The similar character of the proofs in what are thus called conjectural, and in all other emendations (however they may differ in their probative force), is not unworthy of elucidation.

Let us take an instance of a very happy emendation respecting which no doubt can be raised. In the drama of "Pericles" that prince makes a vow regarding his daughter, thus given in the old copy:

"Till she be married, madam,

By bright Diana, whom we honour all,
Unsister'd shall this heir of mine remain,
Though I show will in it."

Act iii. sc. 3.

*"When the grounds for believing anything are slight, we term the mental act or state induced a conjecture; when they are strong, we term it an inference or conclusion. Increase the evidence for a conjecture, it becomes a conclusion; diminish the evidence for a conclusion, it passes into a conjecture.

"The process which ends in a conclusion, and the process which ends in a conjecture, are thus essentially the same, and differ only in degree, or in the force of the evidence.
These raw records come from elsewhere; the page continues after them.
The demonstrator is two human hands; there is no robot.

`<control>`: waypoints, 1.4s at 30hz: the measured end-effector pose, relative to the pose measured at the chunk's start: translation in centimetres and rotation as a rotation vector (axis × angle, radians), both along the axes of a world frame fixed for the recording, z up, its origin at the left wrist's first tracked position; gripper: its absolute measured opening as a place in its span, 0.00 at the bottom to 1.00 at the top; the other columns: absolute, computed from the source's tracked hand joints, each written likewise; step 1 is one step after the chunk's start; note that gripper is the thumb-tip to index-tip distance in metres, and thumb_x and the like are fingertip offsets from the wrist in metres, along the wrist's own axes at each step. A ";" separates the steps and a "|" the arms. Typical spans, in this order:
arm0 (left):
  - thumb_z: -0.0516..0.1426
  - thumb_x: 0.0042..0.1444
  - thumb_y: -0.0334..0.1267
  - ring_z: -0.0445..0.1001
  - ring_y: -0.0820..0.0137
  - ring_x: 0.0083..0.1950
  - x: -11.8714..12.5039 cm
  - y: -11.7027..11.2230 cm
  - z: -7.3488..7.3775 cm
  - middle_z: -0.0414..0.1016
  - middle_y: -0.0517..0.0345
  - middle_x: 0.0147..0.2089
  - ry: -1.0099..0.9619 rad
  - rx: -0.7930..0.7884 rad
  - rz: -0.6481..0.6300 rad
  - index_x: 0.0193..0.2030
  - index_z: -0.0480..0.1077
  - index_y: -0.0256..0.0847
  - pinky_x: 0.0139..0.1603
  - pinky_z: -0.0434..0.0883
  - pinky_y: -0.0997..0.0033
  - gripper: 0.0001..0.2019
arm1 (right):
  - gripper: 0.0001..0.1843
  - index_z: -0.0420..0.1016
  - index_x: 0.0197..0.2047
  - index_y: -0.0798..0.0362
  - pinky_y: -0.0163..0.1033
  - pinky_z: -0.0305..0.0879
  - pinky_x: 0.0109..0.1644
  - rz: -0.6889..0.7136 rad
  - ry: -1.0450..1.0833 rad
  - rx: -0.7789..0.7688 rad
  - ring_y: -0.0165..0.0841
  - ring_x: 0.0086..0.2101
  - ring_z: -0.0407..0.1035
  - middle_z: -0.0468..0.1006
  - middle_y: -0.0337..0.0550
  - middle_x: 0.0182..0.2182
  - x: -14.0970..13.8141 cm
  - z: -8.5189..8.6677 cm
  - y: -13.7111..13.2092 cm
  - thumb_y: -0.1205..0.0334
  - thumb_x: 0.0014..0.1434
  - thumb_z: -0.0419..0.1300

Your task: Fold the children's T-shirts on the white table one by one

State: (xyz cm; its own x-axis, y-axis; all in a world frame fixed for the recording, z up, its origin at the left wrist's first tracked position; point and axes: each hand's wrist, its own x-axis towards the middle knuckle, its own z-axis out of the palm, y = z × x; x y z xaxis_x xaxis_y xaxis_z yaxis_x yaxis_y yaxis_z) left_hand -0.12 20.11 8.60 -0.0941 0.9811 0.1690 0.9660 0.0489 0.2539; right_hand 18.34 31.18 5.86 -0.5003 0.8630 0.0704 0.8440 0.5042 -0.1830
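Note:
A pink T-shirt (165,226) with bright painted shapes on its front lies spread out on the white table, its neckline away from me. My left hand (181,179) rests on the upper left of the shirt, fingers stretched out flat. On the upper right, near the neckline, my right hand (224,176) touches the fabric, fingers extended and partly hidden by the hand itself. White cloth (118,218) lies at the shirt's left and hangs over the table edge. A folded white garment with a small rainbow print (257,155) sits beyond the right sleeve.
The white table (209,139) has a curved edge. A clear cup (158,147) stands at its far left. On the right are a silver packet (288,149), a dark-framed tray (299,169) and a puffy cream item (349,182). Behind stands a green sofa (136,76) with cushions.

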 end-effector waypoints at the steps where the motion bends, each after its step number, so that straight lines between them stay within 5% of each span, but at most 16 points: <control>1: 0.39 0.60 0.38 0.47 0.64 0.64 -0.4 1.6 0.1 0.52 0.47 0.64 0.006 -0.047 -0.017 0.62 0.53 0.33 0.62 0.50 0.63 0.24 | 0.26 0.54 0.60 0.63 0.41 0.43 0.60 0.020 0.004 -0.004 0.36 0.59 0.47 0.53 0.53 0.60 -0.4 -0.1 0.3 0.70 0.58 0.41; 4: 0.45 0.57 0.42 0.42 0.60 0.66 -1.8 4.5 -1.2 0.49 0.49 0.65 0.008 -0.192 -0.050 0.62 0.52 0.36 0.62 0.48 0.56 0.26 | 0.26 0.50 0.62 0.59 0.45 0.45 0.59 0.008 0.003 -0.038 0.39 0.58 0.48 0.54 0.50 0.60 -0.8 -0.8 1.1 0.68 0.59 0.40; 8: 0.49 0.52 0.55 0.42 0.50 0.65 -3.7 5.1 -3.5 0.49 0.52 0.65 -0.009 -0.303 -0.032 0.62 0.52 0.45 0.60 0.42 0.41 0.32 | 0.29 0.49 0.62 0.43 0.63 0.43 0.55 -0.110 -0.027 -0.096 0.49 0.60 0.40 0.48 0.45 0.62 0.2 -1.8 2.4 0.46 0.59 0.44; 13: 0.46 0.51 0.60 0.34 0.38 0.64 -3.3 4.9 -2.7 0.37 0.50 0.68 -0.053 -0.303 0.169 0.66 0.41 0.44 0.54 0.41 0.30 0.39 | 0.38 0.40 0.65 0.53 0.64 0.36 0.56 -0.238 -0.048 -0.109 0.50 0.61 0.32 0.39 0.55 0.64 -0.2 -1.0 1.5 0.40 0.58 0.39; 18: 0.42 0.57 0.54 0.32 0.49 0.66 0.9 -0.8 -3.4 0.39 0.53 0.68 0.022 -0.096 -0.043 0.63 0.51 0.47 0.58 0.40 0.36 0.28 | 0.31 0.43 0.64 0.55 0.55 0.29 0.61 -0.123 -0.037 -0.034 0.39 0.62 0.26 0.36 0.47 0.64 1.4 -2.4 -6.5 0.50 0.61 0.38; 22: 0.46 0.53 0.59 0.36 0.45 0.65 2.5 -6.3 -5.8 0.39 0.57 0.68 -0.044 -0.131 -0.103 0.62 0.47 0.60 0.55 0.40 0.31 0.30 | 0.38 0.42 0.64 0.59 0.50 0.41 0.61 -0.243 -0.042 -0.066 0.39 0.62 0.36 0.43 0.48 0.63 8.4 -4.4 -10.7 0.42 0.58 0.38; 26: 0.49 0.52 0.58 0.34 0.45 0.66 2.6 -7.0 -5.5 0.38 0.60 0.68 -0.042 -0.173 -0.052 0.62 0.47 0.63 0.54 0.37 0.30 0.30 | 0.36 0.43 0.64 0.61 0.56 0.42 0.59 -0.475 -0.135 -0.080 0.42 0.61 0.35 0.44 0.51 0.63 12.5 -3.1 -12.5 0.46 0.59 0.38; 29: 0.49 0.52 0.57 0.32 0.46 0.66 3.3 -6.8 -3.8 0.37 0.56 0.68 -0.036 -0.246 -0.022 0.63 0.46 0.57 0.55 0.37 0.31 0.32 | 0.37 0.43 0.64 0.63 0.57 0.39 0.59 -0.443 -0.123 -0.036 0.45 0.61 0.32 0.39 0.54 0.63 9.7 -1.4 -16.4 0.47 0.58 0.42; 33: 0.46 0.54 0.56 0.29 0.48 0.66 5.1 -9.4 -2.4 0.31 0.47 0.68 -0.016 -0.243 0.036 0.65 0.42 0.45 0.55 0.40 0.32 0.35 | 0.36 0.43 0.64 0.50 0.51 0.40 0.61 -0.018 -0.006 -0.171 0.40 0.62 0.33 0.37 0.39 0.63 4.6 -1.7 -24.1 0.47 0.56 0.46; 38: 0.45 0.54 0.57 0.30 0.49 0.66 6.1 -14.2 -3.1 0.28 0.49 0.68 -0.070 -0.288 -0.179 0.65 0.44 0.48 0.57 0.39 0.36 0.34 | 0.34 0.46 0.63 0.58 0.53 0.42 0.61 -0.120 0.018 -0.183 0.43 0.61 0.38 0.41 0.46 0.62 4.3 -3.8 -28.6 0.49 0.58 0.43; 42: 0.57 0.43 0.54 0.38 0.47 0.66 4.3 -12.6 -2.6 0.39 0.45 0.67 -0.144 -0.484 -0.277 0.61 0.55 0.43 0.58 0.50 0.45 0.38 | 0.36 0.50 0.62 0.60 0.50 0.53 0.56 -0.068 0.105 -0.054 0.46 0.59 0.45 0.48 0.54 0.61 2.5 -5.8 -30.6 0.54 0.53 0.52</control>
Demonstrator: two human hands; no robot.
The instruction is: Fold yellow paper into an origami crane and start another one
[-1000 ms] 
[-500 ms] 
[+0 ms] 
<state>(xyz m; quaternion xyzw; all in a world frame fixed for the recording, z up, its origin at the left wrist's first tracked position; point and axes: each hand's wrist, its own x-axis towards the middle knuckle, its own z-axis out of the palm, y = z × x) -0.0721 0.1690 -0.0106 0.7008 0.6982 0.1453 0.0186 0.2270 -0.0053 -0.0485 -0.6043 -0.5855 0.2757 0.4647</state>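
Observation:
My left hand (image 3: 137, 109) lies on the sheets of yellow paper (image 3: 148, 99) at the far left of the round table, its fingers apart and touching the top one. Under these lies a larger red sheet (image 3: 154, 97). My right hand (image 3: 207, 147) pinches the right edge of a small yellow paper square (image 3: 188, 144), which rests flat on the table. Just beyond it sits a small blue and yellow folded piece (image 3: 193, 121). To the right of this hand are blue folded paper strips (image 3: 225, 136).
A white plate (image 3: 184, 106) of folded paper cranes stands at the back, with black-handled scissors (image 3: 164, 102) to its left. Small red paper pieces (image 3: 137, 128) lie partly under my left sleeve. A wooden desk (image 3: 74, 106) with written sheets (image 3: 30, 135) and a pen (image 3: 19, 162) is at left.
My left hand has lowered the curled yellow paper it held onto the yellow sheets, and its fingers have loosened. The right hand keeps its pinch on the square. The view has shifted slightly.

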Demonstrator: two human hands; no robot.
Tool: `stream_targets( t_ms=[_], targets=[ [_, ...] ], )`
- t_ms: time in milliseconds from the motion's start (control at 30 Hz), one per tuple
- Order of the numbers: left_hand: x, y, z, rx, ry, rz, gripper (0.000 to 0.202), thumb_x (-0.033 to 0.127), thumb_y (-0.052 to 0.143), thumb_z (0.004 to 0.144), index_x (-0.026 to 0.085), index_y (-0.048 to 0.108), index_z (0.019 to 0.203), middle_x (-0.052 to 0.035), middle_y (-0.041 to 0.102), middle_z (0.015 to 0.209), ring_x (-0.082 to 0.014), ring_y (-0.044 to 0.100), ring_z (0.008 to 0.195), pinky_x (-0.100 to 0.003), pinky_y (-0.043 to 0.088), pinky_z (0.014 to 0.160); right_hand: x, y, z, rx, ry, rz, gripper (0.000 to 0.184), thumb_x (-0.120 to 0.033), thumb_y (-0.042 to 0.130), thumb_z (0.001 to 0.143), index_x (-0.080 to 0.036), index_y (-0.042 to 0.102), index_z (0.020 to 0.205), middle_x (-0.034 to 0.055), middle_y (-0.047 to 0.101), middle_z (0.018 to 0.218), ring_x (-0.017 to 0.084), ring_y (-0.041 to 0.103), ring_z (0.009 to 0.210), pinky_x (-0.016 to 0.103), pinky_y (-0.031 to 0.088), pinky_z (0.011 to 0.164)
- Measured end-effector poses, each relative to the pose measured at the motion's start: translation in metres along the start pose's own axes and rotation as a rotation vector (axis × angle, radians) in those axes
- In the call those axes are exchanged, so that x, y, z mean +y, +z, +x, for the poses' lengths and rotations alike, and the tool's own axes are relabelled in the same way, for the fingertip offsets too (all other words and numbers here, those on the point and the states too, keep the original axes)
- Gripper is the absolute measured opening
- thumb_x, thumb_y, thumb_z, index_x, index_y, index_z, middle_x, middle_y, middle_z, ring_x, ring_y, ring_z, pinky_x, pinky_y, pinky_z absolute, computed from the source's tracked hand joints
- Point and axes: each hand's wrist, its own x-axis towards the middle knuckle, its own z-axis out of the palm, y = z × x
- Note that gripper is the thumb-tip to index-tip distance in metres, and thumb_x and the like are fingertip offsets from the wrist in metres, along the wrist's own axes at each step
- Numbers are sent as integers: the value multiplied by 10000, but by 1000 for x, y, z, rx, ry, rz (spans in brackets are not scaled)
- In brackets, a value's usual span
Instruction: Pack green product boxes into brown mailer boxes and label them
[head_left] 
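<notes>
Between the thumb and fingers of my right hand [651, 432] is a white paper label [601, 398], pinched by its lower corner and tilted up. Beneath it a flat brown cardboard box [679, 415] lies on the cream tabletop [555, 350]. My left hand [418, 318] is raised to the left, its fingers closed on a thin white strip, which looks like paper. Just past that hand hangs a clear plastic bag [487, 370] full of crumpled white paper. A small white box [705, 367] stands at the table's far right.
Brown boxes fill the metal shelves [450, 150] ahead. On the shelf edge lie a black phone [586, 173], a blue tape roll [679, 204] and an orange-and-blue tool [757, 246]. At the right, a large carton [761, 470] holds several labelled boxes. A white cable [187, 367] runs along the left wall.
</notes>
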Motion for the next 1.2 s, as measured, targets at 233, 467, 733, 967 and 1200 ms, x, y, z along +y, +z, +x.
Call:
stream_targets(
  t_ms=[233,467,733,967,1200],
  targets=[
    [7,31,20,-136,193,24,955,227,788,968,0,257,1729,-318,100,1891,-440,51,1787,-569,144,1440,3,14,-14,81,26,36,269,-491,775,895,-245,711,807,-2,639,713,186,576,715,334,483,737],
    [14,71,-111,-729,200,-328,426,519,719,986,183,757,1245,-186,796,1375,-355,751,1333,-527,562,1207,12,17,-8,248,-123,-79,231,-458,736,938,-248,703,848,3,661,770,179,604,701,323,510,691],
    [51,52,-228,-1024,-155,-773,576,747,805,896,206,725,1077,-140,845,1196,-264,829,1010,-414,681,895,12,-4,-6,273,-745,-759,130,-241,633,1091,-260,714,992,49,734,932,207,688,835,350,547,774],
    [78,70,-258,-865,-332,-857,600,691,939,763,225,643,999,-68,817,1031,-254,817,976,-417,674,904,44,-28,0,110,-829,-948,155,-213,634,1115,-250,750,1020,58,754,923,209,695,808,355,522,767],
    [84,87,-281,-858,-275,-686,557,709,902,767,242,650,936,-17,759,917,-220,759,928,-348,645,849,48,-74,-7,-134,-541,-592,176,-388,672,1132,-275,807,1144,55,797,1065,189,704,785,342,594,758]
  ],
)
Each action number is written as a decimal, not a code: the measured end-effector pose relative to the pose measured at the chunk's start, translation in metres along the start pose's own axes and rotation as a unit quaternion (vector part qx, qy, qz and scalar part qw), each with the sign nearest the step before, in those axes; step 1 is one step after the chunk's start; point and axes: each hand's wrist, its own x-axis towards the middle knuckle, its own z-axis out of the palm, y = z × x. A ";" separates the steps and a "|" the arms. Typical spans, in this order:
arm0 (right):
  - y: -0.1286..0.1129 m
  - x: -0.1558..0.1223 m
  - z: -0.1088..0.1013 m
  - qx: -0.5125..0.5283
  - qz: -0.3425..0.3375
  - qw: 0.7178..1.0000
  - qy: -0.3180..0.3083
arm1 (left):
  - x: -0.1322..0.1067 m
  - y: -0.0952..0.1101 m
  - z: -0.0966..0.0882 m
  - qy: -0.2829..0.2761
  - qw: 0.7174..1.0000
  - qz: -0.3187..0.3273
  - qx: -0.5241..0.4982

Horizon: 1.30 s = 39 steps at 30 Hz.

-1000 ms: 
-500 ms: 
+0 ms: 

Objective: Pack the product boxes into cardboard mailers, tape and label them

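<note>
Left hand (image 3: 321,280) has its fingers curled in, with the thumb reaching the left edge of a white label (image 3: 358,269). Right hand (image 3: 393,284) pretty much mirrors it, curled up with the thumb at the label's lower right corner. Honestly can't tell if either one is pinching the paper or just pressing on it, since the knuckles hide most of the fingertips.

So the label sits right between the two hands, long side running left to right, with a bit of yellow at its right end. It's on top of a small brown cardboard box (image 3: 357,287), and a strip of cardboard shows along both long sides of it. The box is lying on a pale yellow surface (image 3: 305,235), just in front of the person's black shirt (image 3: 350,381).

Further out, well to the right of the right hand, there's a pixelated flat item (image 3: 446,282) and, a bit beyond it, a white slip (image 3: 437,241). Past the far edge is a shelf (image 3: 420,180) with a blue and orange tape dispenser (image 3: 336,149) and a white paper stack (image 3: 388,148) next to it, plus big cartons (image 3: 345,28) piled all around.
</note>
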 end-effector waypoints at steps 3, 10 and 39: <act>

A conjecture, therefore, if it has any grounds, is a species of conclusion; if it has none, it may be called a mere guess, a whim, or caprice, or sally of the imagination, or any thing else implying disconnexion with proofs and premises which the reader may choose to term it, but it has no claim to the appellation of inference.”—The Theory of Reasoning, by the author of the present volume, second edition, p. 31.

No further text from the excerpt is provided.